Even modern athletes can't hope to compete with that kind of ruthless, continuous physical conditioning. I can only think of a handful (super-marathon runners and 'iron-man' competitors, for example) who'd come close.

Also, conditions were much more likely to promote physical health back then, as Teuf said. Less pollution in the air, less carbon monoxide bonded to the red blood cells, and so on.

Loki's Advocate
02-27-2007, 12:25 AM
And there's ancient Achaean (that's what the ancient Greeks called themselves) sources* which state that their precedessor peoples were far more fit, strong, and aggressive than they themselves were

It wasn't Xenophon, it was from the Iliad; a couple of times, Homer makes reference on a couple of occasions to men (Diomedes and Hektor) picking up stones which no two men could now lift:

'But Tydeus' son in his hand caught up a stone, a huge thing which no two men could carry such as men are now, but by himself he lightly hefted it.' (5: 302-304)

'Meanwhile, Hektor snatched up a stone that stood before the gates and carried it along; it was blunt-massed at the base, but the upper end was sharp; two men, the best in all a community, could not easily hoist it up from the ground to a wagon, of men such as men are now, but he alone lifted and shook it...' (12: 445-449)

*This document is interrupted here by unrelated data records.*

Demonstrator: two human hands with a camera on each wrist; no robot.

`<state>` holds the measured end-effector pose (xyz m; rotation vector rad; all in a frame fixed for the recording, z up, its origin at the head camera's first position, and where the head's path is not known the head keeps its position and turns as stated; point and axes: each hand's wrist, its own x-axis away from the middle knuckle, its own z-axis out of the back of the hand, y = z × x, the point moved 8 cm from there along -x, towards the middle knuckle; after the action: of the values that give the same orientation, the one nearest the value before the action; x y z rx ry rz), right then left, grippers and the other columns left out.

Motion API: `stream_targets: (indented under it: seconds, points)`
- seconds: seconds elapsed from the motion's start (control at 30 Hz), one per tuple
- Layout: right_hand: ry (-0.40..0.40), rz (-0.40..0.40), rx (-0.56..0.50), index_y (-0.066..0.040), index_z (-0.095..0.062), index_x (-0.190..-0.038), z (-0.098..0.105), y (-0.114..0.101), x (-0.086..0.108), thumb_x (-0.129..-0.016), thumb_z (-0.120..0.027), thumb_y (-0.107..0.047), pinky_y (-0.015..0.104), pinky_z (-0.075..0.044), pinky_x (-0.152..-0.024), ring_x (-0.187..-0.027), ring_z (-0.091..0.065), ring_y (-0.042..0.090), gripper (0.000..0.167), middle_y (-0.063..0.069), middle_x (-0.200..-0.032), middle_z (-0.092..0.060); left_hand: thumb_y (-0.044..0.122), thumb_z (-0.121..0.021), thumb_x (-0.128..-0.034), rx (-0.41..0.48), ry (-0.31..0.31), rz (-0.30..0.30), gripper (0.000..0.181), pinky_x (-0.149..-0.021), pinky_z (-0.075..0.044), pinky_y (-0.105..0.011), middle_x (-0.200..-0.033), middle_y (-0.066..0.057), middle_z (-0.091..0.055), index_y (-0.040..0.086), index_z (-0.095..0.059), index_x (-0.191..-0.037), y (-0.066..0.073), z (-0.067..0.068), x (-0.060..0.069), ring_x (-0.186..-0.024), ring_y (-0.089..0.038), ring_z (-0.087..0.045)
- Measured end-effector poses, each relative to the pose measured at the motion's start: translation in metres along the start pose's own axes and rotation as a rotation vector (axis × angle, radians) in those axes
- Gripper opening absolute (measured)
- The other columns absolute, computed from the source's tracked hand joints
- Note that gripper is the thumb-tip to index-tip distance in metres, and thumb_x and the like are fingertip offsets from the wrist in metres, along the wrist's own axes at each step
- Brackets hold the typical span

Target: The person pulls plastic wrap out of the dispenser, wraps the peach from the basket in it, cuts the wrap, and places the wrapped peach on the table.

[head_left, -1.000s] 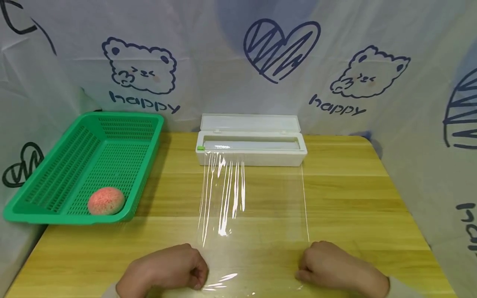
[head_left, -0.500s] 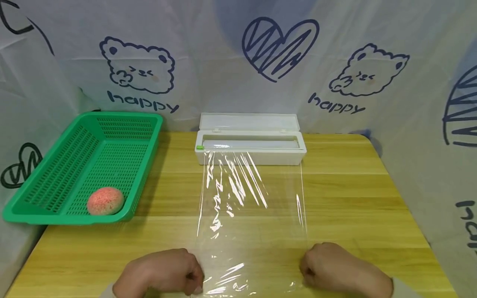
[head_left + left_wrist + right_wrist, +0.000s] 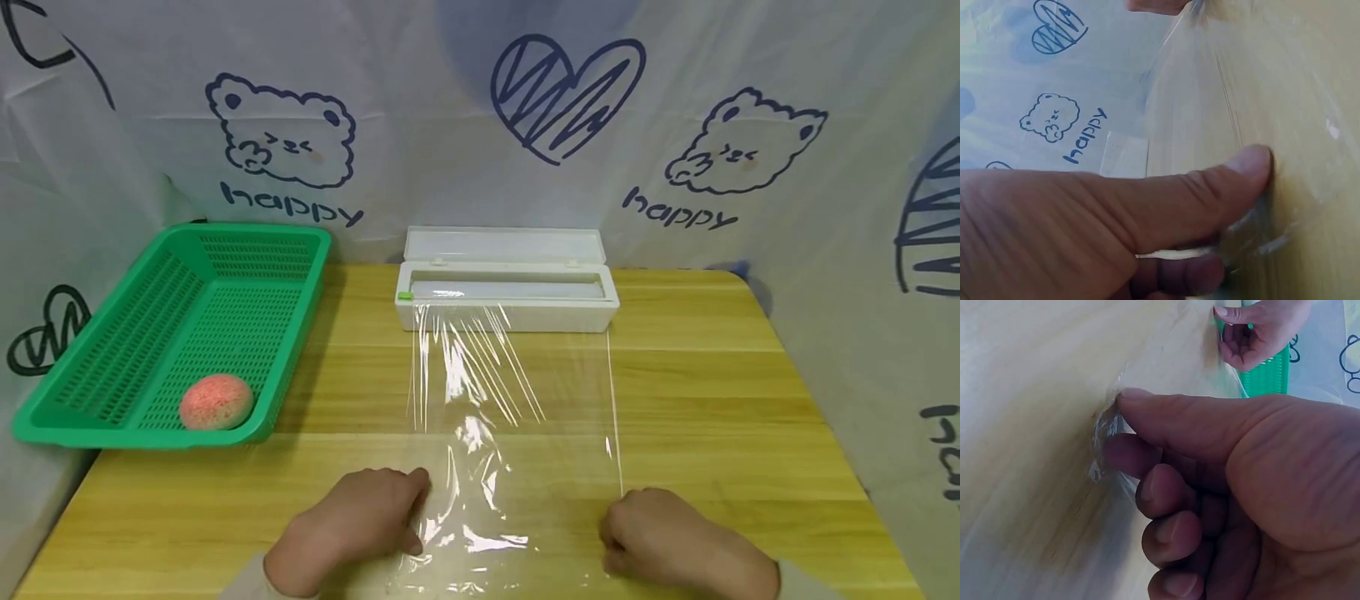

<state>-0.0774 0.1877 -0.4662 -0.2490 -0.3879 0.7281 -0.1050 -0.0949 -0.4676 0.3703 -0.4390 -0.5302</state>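
A sheet of clear plastic wrap (image 3: 540,450) stretches from a white wrap dispenser box (image 3: 517,317) toward the near side of the table. My right hand (image 3: 660,533) pinches its near right corner between thumb and index finger; in the right wrist view the bunched wrap (image 3: 1107,440) shows at the fingertips, the other fingers curled. My left hand (image 3: 360,512) is at the sheet's left edge, thumb and index finger spread apart. In the left wrist view the thumb (image 3: 1210,190) lies straight against or just over the wrap; whether it touches I cannot tell.
A green plastic basket (image 3: 225,333) stands at the left with a pink speckled round object (image 3: 217,402) inside. The dispenser's lid (image 3: 502,246) is raised; a small green slider (image 3: 406,296) sits at its left end. A printed cloth (image 3: 450,125) hangs behind the wooden table (image 3: 712,375).
My left hand has loosened its grip on the wrap and moved slightly forward, thumb and fingers parting. The left part of the sheet has slackened and wrinkled. My right hand keeps its pinch.
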Motion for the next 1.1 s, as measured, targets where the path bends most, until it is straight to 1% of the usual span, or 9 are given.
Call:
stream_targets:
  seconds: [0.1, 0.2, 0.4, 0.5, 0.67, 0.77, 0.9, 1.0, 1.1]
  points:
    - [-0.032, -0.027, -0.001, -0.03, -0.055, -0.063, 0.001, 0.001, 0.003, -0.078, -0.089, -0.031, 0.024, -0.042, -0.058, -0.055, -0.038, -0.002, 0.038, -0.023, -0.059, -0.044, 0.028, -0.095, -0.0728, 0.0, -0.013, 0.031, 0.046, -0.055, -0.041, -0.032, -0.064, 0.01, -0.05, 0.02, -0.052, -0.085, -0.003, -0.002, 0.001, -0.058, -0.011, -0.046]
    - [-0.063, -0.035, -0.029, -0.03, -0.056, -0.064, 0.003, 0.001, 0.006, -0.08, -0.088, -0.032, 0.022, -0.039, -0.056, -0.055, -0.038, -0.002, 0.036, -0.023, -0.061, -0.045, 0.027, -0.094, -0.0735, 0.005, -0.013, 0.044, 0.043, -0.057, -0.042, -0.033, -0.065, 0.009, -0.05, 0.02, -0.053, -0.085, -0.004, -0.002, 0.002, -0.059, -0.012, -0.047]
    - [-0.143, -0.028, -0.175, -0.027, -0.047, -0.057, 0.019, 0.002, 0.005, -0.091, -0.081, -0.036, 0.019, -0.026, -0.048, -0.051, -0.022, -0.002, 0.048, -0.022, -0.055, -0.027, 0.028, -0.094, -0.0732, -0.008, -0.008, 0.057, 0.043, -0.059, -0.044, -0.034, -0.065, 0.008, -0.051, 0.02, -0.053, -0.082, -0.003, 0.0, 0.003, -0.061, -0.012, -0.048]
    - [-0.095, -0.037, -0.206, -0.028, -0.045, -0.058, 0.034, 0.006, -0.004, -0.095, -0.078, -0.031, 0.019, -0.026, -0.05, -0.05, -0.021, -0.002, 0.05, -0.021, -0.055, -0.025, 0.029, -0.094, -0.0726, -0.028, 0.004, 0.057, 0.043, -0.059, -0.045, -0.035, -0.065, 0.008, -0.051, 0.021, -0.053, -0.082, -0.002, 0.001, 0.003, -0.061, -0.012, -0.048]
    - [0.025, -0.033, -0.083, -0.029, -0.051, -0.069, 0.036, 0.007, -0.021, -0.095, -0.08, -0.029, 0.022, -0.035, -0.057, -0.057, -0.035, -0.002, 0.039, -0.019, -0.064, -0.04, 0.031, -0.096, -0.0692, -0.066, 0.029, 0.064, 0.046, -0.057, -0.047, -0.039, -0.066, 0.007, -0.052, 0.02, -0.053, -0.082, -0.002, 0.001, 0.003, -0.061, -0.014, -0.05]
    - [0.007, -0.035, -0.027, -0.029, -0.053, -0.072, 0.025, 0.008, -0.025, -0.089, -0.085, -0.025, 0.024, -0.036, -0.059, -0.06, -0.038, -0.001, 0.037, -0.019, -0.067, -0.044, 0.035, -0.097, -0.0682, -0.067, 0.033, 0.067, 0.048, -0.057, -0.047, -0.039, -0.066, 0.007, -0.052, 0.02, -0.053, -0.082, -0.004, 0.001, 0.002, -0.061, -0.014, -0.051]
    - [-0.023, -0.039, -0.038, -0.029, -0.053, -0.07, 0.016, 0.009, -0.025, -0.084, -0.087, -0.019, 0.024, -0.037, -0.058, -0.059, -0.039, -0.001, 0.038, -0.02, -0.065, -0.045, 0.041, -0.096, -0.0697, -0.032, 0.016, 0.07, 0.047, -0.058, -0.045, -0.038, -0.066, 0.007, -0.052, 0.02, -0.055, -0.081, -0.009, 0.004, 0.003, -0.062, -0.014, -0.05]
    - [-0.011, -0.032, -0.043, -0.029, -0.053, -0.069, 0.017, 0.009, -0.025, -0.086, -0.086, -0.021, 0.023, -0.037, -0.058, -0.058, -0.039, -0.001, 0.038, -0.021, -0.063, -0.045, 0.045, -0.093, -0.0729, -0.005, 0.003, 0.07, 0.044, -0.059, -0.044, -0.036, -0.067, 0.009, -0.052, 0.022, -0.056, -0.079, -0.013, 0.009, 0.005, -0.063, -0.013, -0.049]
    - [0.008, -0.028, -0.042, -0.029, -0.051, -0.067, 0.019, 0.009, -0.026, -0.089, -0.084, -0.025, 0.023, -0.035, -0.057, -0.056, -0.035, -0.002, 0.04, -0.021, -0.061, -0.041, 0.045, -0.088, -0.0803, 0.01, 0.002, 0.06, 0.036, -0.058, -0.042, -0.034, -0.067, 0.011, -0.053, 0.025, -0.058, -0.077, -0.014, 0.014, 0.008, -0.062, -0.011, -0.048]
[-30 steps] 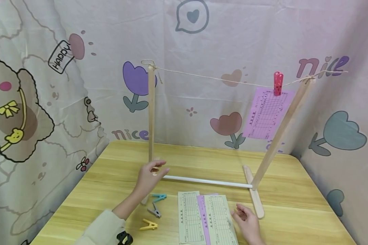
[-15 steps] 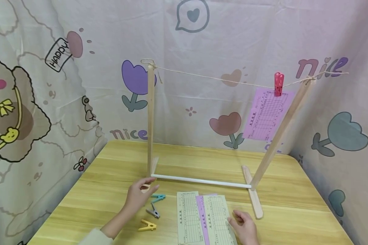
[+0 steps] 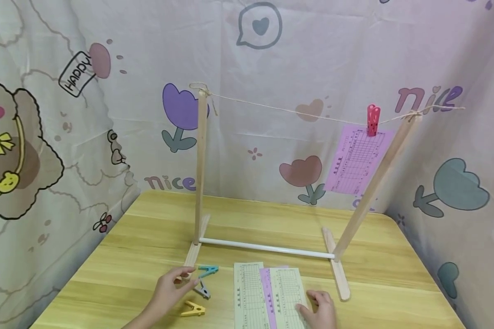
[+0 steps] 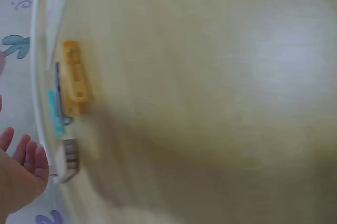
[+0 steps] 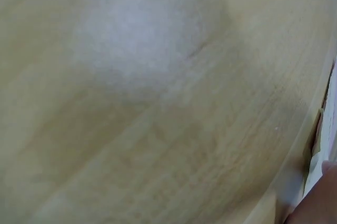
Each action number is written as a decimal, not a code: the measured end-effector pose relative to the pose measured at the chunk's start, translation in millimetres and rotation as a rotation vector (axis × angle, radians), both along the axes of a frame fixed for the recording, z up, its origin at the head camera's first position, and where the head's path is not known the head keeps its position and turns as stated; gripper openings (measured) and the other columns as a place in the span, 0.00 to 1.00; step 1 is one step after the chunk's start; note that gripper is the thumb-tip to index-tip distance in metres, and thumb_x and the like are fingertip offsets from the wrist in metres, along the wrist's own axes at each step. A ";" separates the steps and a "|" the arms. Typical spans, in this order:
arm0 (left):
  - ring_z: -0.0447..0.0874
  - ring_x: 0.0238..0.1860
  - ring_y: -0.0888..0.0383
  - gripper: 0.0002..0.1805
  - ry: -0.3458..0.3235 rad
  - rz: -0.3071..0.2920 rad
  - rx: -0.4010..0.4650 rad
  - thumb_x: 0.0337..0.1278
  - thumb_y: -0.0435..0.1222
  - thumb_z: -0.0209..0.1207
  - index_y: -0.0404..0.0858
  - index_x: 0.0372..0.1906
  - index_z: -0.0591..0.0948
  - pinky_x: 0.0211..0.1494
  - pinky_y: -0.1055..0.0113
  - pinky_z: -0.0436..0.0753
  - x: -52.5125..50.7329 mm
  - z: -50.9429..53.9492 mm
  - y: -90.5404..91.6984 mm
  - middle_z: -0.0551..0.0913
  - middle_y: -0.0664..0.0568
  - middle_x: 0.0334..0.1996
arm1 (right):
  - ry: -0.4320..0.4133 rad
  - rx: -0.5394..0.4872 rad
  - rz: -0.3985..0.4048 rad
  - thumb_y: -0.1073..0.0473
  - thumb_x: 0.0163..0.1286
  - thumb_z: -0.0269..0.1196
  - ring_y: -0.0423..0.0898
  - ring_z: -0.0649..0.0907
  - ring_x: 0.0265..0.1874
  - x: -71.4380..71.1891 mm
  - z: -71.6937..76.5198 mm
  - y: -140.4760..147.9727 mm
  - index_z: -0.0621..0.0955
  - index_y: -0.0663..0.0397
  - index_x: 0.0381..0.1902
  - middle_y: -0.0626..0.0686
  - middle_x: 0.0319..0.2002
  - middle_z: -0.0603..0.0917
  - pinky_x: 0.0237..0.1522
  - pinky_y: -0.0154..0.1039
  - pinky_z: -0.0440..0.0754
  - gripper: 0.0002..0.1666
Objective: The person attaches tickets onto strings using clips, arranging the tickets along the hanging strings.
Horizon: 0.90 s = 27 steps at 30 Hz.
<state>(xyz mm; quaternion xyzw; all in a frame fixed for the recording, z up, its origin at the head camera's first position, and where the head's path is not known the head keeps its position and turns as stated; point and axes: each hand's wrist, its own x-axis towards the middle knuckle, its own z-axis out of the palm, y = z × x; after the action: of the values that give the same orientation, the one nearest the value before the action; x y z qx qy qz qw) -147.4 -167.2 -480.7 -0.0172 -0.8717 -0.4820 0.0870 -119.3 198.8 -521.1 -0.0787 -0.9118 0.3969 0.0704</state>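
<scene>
My left hand [image 3: 170, 285] is low over the table's left side, thumb and fingers apart, holding nothing. Its fingertips are beside a blue clothespin [image 3: 208, 271] and a grey clothespin [image 3: 203, 289]. A yellow clothespin [image 3: 193, 309] lies nearer to me; the left wrist view also has it, as an orange-looking clip [image 4: 75, 74]. At the right edge of a pale green printed slip [image 3: 287, 292] is my right hand [image 3: 322, 310], its thumb over the slip's edge and its fingers loosely bent beside it. Another green slip [image 3: 249, 292] and a mostly covered purple slip [image 3: 266, 285] lie alongside.
A wooden frame has a left post [image 3: 201, 169], a slanting right post [image 3: 376, 187], and a white rod [image 3: 267, 248] low between them. On its string [image 3: 271, 107], a red clothespin [image 3: 372, 121] holds a purple slip [image 3: 356, 160]. Patterned cloth surrounds the wooden table [image 3: 119, 256].
My left hand has come down and toward me from the left post to the clothespins. My right hand has shifted slightly left, its thumb now over the green slip's edge.
</scene>
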 end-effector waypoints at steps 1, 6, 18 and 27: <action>0.79 0.37 0.60 0.16 -0.020 -0.008 -0.012 0.41 0.34 0.69 0.37 0.40 0.83 0.39 0.74 0.80 2.3 -2.1 -1.2 0.83 0.50 0.39 | -0.011 -0.006 -0.010 0.61 0.46 0.73 0.49 0.76 0.40 0.0 0.4 -0.3 0.79 0.70 0.45 0.59 0.41 0.77 0.40 0.32 0.76 0.28; 0.79 0.38 0.58 0.18 -0.073 -0.085 -0.024 0.43 0.37 0.69 0.36 0.43 0.82 0.39 0.75 0.80 9.2 -13.1 -8.1 0.82 0.49 0.40 | -0.021 0.001 -0.014 0.60 0.46 0.74 0.49 0.75 0.41 0.5 1.6 -0.7 0.78 0.71 0.46 0.59 0.42 0.75 0.40 0.33 0.76 0.30; 0.76 0.38 0.71 0.20 -0.132 -0.179 -0.028 0.46 0.42 0.67 0.35 0.44 0.81 0.40 0.75 0.79 18.8 -32.9 -24.2 0.82 0.49 0.41 | -0.009 0.022 0.007 0.64 0.47 0.72 0.52 0.75 0.42 -1.3 -2.2 -2.0 0.77 0.71 0.45 0.62 0.44 0.74 0.42 0.36 0.77 0.28; 0.73 0.39 0.73 0.20 -0.081 -0.189 -0.077 0.43 0.42 0.69 0.38 0.43 0.81 0.41 0.75 0.77 21.1 -35.3 -25.2 0.81 0.52 0.41 | -0.041 0.030 -0.033 0.70 0.52 0.66 0.56 0.72 0.47 -5.4 1.7 -3.0 0.77 0.71 0.47 0.63 0.44 0.74 0.46 0.42 0.77 0.22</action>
<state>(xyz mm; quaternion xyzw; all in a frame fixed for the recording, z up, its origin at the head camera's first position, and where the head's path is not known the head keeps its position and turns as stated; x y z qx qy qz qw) -126.3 -192.4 -516.1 -0.0831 -0.8868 -0.4546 0.0054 -124.7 195.8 -519.4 -0.1008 -0.9175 0.3801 0.0594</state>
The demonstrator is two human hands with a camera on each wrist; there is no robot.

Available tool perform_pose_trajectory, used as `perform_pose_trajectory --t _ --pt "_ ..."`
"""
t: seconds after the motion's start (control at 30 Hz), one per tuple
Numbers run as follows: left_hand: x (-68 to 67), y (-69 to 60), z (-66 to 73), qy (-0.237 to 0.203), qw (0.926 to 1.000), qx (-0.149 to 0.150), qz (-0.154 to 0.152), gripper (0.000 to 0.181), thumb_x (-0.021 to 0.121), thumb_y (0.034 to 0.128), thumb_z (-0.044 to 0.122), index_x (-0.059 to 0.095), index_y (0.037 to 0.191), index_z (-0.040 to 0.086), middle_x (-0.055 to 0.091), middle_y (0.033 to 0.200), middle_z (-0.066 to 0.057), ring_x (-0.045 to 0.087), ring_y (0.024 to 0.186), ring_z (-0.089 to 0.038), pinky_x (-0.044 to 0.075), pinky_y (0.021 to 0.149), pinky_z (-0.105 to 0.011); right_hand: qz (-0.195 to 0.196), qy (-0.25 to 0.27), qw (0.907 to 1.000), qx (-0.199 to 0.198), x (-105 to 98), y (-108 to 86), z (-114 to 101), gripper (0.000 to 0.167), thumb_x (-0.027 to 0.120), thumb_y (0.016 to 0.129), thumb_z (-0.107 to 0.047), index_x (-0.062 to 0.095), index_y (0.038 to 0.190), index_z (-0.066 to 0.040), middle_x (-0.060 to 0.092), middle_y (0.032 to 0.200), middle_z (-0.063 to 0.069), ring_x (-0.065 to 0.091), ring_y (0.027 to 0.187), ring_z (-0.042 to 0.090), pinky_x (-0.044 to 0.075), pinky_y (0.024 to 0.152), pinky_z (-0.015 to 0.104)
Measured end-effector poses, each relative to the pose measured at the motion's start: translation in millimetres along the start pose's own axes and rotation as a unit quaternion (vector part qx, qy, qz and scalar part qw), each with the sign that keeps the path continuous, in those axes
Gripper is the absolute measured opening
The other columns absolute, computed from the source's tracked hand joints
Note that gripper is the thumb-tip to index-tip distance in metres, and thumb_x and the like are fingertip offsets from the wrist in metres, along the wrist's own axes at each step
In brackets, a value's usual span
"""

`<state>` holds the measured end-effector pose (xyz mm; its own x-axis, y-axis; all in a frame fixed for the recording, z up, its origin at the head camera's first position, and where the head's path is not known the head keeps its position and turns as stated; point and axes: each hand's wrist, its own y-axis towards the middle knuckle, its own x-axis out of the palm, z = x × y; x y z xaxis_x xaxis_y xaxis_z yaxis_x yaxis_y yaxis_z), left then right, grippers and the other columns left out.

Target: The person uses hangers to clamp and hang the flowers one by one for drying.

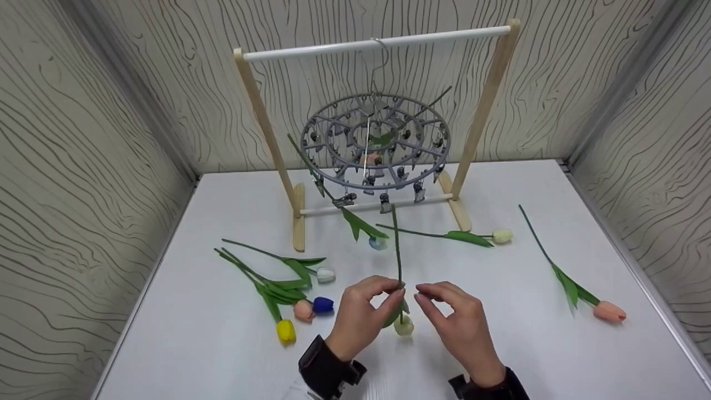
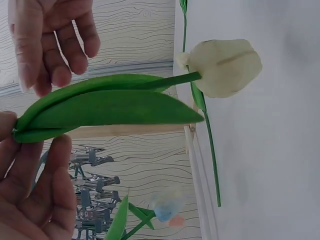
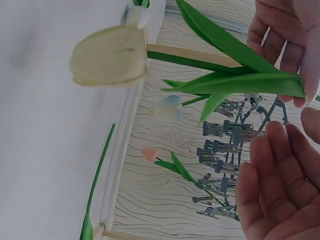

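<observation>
Head view shows a white tabletop (image 1: 183, 344) between wood-patterned walls (image 1: 211, 111). My left hand (image 1: 364, 316) pinches a cream tulip (image 2: 120, 107) by its stem, bloom downward; my right hand (image 1: 464, 328) is just beside, fingers loosely bent, apart from the stem. My left hand partly hides the leaves. Seen through the clip hanger (image 1: 383, 188), a peach bloom (image 1: 371, 160) is hard to make out.

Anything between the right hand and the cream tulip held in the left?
Nothing visible: just an open gap separates the right hand from the cream tulip, pinched in the left hand.
</observation>
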<state>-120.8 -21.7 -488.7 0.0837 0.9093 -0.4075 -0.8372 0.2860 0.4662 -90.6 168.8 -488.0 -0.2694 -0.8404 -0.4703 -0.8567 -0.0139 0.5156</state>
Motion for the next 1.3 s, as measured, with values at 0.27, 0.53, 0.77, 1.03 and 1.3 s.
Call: perform_pose_trajectory --t 0.27,0.53,0.77,1.03,1.3 --pt "-0.2 -3.5 -2.2 0.032 0.9972 0.018 -0.065 0.015 0.068 0.1001 0.017 0.078 0.111 0.012 0.075 0.101 0.004 0.068 0.096 -0.004 0.056 0.084 -0.024 0.003 0.047 0.9985 -0.027 -6 16.0 -18 0.024 0.080 0.086 0.000 0.079 0.104 -0.016 0.074 0.096 -0.011 0.067 0.086 0.008 0.053 0.078 0.016" --pt "-0.8 -5.8 -6.6 -0.004 0.9970 0.029 -0.072 0.016 0.068 0.1004 0.018 0.077 0.111 0.010 0.076 0.102 0.001 0.069 0.097 -0.008 0.056 0.085 -0.026 -0.006 0.065 0.9962 -0.056 -7 27.8 -28 0.023 0.080 0.085 0.002 0.079 0.098 -0.016 0.076 0.092 -0.005 0.069 0.083 0.009 0.052 0.077 0.016" --pt "-1.1 -8.6 -8.5 -0.054 0.9967 -0.009 -0.059 0.020 0.070 0.0992 0.021 0.076 0.115 0.009 0.076 0.102 0.001 0.070 0.095 -0.007 0.056 0.088 -0.028 -0.013 0.077 0.9951 -0.060 -9 37.6 -35 0.019 0.079 0.086 0.001 0.079 0.097 -0.014 0.076 0.089 0.002 0.069 0.082 0.009 0.053 0.076 0.017" --pt "-8.7 -4.2 -6.9 -0.068 0.9958 -0.054 -0.030 0.018 0.071 0.0978 0.019 0.077 0.112 0.010 0.077 0.103 0.000 0.071 0.096 -0.010 0.058 0.088 -0.030 -0.012 0.081 0.9966 -0.009 -9 65.9 -29 0.014 0.075 0.092 -0.004 0.080 0.105 -0.007 0.078 0.095 0.002 0.071 0.087 0.009 0.054 0.078 0.018" --pt "-18.0 -0.8 -12.6 -0.064 0.9971 -0.039 0.012 0.021 0.070 0.0984 0.023 0.077 0.113 0.010 0.076 0.103 0.000 0.071 0.095 -0.013 0.058 0.085 -0.030 -0.124 0.050 0.9872 0.086 21 120.5 -13 0.035 0.072 0.097 -0.012 0.067 0.129 0.003 0.071 0.122 0.018 0.070 0.108 0.029 0.058 0.092 0.041"
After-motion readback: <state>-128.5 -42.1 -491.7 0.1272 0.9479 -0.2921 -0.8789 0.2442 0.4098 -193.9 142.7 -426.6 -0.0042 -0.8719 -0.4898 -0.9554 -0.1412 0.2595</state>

Technically, the second example doesn't count (because Zeus 'made the stone light for him'), but these either show that there was a qualitative difference in strength between the people of Homer's time and the time of the sack of Ilium, or that it was thought that the people of the time of the sack of Ilium had a closer and more personal relationship with their gods, and that those gods could make them much stronger (among many other things).

(I was wrong about the Achaians thing; it turns out that the Achaians were merely men and women from a certain part of what now is 'Greece'.)

Birka
02-27-2007, 08:28 PM
Plus you have to look at the daily lives of these men, the majority would have been farmers, craftsmen and the like. Men who didn't have the luxury of a combine tracter, or a belt sander, or machine press... not to mention the motivation of never knowing who might want to take your life tomorrow.

There is a story of a greek farmer and the first olympic (ye olde ones) wrestling champ...One of his cows gave birth to a calf, it was healthy, but had problems with its legs. Every day the farmer would hoist the calf across his sholders and carry him out to the pasture to graze, then would carry him back at night. He did this ever day, and as the calf grew, so did the farmers strength (duh, right), untill he was hauling a full-grown cow across his shoulders everyday. When the first olymiad came around the farmer entered and was unmatched. He took the lorrel with ease.

Another? OK :D

After the battle of Thermopylae, Xerxes, king of the Persans, asked why so few greeks had shown up to fight. He was told that the olympics were going on. He then asked what prize could keep the greeks from defending their own land? Apon hearing the answer, an olive wreath, Tritantaechmes, a Persian general, responded with grief by saying to Mardonius, a fellow general, "Good heavens! Mardonius, what kind of men are these against whom you have brought us to fight? Men who do not compete for money, but for honour".

OK I'm done...( I just finished reading up on the greeks)

A GREAT book about the battle of Thermopylae is called "The Gates of Hell", one of the best books about warriors and battle ever.

Liffrea
02-28-2007, 05:48 PM
Apparently there is a film out soon part acting, part ccg called 300.